Could you give back exactly the lines below from the one with "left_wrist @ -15" through the one with "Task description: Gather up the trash", without a single picture?

**Information supplied:**

== Segment start ==

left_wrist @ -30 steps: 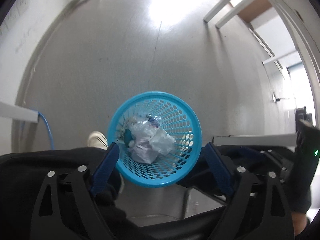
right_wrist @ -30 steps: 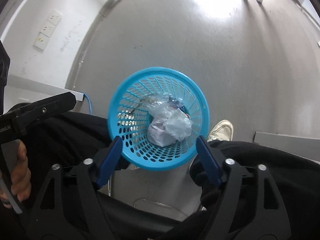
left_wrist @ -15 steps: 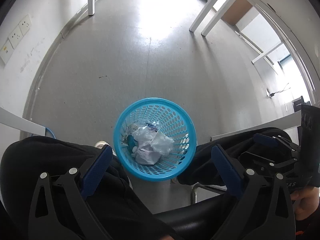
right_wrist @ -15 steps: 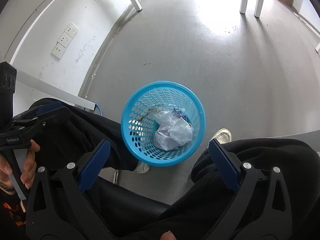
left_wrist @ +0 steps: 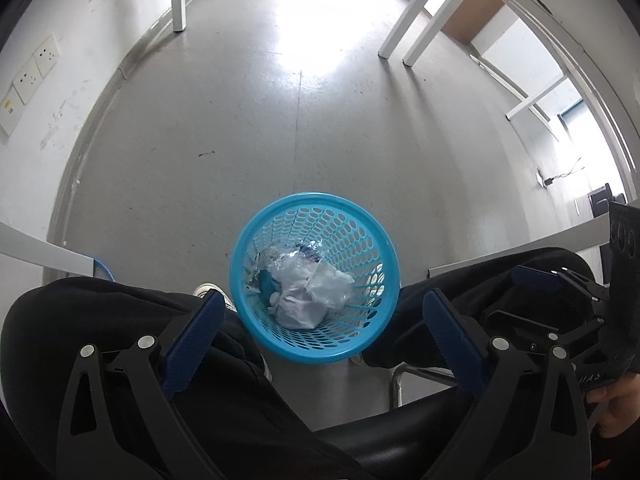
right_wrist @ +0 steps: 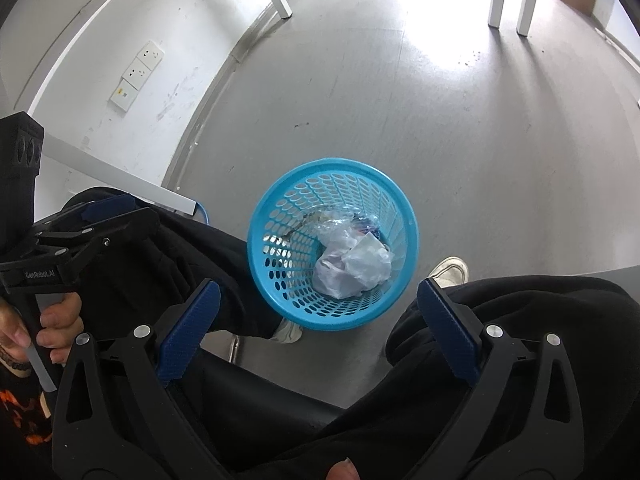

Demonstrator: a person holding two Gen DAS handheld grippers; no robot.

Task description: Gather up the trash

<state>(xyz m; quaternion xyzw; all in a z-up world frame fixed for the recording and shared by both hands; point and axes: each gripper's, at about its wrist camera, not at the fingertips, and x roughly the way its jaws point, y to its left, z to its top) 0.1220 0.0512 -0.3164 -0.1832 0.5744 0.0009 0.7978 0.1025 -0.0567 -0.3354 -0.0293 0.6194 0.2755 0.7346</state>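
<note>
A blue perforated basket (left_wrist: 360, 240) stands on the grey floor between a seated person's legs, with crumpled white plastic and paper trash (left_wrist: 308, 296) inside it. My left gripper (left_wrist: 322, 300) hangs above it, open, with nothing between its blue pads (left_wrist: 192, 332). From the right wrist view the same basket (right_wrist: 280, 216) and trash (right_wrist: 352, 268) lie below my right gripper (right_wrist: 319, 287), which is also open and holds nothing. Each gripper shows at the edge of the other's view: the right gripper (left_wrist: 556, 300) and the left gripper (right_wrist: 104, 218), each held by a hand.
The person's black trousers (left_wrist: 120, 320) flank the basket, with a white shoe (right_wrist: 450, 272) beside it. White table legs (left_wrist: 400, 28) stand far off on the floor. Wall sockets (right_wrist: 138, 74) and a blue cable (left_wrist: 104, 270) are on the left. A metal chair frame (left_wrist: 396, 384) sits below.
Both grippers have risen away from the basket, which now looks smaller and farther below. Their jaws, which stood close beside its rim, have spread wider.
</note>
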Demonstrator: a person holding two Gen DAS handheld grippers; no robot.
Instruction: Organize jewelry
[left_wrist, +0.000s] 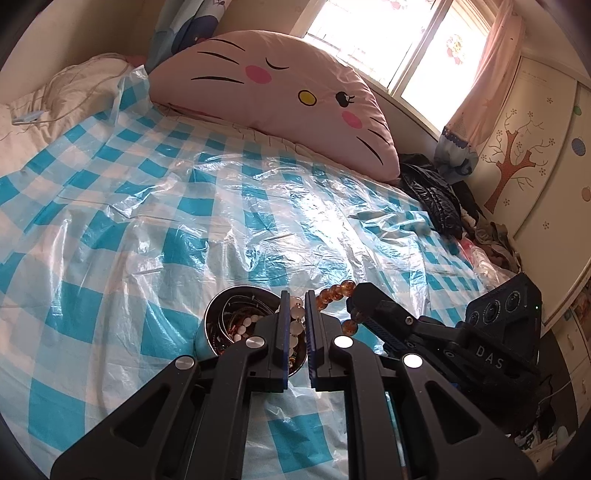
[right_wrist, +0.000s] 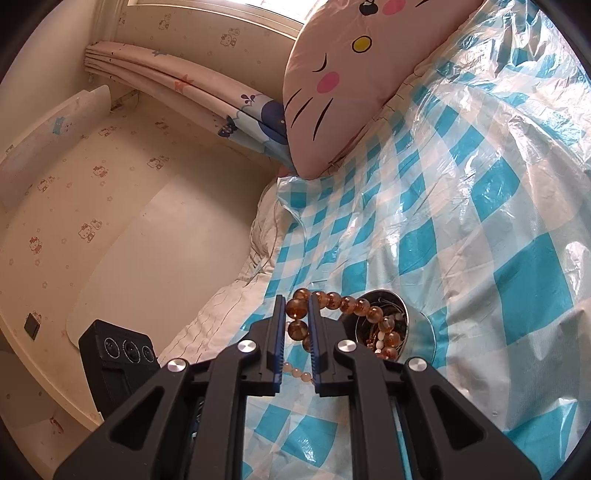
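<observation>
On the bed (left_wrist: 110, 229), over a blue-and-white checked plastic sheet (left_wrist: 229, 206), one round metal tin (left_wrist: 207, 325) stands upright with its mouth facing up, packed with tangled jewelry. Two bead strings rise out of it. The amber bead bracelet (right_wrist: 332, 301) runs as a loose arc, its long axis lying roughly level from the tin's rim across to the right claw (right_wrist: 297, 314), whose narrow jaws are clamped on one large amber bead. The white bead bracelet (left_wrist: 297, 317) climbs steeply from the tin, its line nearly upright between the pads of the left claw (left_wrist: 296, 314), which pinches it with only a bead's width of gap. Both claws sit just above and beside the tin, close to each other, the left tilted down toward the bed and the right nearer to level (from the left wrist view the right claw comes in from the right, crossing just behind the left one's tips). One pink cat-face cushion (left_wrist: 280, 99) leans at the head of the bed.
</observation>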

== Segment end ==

**Solution:**
left_wrist @ -15 steps: 
right_wrist @ -15 steps: 
left_wrist @ +0 steps: 
right_wrist @ +0 steps: 

Demonstrator: a person holding two Gen DAS handheld grippers; no robot.

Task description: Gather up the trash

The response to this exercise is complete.